On Fri, 21 Oct 2011, David Winsemius wrote:
First you need to clarify whether "TDS" is the name of a column or a possible value in a column named "param". This whole painful multi-question process would be greatly accelerated if you offered str(chemdata).
Yes, I did on a different thread, but not on this one. str(chemdata) 'data.frame': 47244 obs. of 6 variables: $ site : Factor w/ 143 levels "BC-0.5","BC-1",..: 134 134 134 127 127 $ sampdate: Date, format: "2006-12-06" "2006-12-06" ... $ param : Factor w/ 66 levels "AGP","ANP","ANP/AGP",..: 58 66 12 24 59 66 $ quant : num 1.08e+04 7.95 1.80e-02 2.80e+02 1.90e+01 8.44 1.62e+03 $ stream : Factor w/ 24 levels "B","C",..: 4 4 4 21 21 21 4 $ basin : Factor w/ 2 levels "Basin1","Basin2": 1 1 1 1 1 1 1 1 1 2 ... What I need to do is examine the relationships between the parameter "TDS" and other parameters associated with it; e.g., "Cond" and "SO4". I started by subsetting the main data frame (chemdata) tds.basin <- subset(chemdata, param == "TDS", select = c(param, quant, \ basin), na.rm = TRUE, drop = TRUE) cond.basin <- subset(chemdata, param == "Cond", select = c(param, quant, \ basin), na.rm = TRUE, drop = TRUE) However, these left the NA rows in the new data frames.

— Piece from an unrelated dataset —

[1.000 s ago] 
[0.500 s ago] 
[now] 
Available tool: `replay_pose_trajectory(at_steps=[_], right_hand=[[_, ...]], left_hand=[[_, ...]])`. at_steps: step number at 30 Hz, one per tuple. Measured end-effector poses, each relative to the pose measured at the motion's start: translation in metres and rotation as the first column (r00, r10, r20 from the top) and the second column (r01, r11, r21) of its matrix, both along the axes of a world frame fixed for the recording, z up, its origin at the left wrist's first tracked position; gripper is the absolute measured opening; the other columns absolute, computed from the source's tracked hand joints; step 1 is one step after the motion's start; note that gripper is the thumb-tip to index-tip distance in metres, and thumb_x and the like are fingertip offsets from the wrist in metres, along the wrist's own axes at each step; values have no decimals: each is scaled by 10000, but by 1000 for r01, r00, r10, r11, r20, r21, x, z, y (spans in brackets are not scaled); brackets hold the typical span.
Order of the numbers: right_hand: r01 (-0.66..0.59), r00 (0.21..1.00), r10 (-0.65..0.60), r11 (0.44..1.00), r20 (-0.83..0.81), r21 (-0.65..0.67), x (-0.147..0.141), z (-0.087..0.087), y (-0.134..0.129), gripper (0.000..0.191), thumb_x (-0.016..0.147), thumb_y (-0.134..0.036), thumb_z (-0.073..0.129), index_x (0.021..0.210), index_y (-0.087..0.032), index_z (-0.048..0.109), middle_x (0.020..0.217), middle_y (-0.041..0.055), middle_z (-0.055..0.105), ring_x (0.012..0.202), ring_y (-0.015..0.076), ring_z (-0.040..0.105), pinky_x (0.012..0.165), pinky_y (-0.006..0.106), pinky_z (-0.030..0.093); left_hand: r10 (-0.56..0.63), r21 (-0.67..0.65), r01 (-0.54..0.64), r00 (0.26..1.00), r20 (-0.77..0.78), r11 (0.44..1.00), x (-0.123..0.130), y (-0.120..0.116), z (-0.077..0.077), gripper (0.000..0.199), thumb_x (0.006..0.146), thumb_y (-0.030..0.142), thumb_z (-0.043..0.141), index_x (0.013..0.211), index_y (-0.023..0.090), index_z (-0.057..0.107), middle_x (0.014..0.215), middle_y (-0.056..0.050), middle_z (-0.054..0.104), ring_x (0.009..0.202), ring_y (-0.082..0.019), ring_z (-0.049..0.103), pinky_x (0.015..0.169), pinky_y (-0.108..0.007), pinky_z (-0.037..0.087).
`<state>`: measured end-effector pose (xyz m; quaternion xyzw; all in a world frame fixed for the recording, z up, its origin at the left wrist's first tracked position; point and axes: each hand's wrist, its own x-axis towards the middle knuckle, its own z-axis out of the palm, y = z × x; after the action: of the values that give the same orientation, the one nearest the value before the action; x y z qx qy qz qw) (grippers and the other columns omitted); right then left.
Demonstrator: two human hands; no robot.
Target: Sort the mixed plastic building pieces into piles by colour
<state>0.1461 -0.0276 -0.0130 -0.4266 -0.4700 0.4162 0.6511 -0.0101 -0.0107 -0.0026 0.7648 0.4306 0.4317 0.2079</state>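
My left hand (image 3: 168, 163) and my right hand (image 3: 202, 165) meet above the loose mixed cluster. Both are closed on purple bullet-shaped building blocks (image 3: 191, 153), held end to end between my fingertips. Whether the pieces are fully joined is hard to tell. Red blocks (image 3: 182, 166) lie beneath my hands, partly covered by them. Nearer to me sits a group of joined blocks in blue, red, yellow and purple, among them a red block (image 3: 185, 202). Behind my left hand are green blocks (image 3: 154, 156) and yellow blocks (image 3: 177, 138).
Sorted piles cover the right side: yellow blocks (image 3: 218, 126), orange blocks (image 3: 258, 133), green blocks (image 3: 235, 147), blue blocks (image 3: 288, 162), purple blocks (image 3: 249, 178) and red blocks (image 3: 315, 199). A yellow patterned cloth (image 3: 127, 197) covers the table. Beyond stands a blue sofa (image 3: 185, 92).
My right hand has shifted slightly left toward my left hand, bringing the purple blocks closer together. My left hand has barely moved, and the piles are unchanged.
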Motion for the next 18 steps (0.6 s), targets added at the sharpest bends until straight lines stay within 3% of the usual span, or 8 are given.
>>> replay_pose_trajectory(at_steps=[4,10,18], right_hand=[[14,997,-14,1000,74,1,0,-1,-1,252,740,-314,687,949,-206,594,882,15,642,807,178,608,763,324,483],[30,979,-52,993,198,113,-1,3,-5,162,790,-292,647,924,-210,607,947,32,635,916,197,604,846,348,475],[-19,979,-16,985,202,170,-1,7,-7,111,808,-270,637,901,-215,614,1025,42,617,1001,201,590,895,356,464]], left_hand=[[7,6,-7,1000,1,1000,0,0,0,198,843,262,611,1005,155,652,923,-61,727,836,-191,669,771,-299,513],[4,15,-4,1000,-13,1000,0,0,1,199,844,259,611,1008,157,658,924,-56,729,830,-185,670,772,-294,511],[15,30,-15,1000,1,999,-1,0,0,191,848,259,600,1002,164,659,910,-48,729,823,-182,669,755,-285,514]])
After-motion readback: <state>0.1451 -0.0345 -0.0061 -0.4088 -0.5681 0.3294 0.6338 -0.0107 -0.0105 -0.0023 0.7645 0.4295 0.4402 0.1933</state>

I can produce an xyplot() using tds.basin$quant and cond.basin$quant, but it's obvious there are many points where one or the other have NA values. When I tried a linear regression it failed because of an unequal number of rows in both data frames. What I need to learn are: 1) how to write the subset() to remove the NA rows for each one and 2) how to perform linear regression (and further analyses) on these pairs of data frames.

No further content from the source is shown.